▶ **WORK INSTRUCTION**:
Set down word for word each line from the start of the listing through the line that contains "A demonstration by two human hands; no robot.", both included.

▶ **DATASET EXTRACT**:

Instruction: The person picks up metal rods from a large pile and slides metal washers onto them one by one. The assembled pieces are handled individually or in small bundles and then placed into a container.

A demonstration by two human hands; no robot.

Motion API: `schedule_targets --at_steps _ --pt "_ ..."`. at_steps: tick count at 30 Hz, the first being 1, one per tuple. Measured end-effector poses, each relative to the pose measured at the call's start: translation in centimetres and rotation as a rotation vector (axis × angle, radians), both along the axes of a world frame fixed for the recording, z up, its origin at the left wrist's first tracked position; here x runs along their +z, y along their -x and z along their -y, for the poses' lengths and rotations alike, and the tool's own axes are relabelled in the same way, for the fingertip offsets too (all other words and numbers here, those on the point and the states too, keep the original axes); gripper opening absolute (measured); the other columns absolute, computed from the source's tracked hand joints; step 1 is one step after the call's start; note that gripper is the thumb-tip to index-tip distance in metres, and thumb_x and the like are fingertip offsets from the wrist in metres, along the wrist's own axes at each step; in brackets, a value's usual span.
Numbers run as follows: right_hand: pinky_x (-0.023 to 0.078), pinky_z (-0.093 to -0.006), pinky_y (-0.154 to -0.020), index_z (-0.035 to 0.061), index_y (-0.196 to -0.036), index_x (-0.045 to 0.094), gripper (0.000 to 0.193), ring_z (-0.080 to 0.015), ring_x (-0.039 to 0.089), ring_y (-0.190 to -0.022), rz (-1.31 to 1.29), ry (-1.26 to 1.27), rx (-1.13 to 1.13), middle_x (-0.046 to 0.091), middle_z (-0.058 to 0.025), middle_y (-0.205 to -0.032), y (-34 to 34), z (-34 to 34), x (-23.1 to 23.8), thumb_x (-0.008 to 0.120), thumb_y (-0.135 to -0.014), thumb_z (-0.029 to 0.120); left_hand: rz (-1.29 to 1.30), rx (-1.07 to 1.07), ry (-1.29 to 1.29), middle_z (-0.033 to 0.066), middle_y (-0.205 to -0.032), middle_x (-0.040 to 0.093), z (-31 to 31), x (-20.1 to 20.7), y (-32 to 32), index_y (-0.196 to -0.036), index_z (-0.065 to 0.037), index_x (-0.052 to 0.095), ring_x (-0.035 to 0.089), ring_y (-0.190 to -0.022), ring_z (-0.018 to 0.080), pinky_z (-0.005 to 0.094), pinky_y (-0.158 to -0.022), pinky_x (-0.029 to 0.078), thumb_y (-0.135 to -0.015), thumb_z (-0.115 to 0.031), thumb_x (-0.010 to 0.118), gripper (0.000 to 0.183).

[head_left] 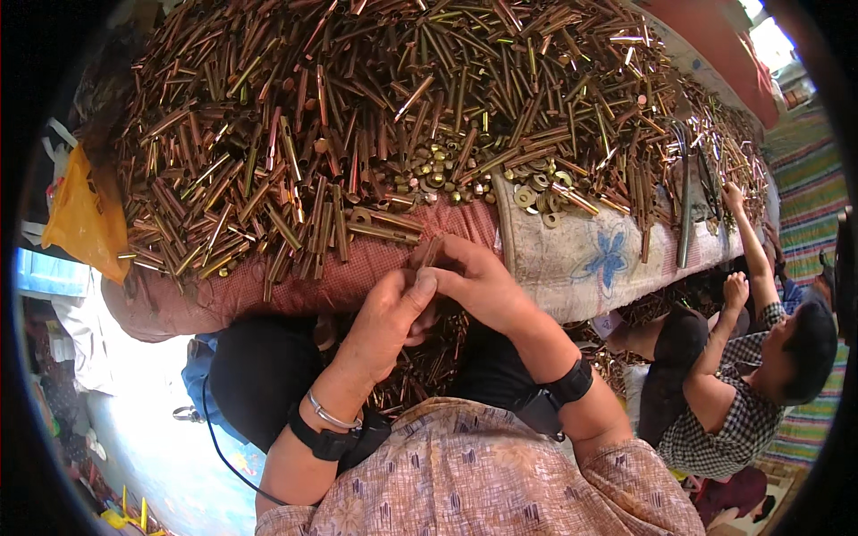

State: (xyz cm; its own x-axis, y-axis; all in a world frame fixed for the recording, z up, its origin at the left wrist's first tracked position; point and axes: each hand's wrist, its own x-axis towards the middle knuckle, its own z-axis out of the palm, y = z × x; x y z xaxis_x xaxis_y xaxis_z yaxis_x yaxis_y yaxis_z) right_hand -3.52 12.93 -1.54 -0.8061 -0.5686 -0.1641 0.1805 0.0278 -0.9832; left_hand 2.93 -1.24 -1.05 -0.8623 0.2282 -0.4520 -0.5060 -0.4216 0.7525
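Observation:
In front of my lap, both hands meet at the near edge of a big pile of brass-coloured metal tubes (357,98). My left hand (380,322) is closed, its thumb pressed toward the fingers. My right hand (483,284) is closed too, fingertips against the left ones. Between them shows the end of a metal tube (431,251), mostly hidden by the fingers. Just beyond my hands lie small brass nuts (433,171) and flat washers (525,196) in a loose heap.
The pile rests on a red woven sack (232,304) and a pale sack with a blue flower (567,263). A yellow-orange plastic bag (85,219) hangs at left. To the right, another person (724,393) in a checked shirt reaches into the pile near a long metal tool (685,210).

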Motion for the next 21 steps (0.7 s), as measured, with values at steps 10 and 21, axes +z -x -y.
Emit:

▶ **ANSWER TO THIS PROBLEM**:
Instruction: The person picks up metal rods from a large pile and slides metal washers onto them one by one. The assembled pieces are handled individually or in small bundles and then placed into a container.

A demonstration by two human hands; no robot.

Nothing more remains to be done for this exercise.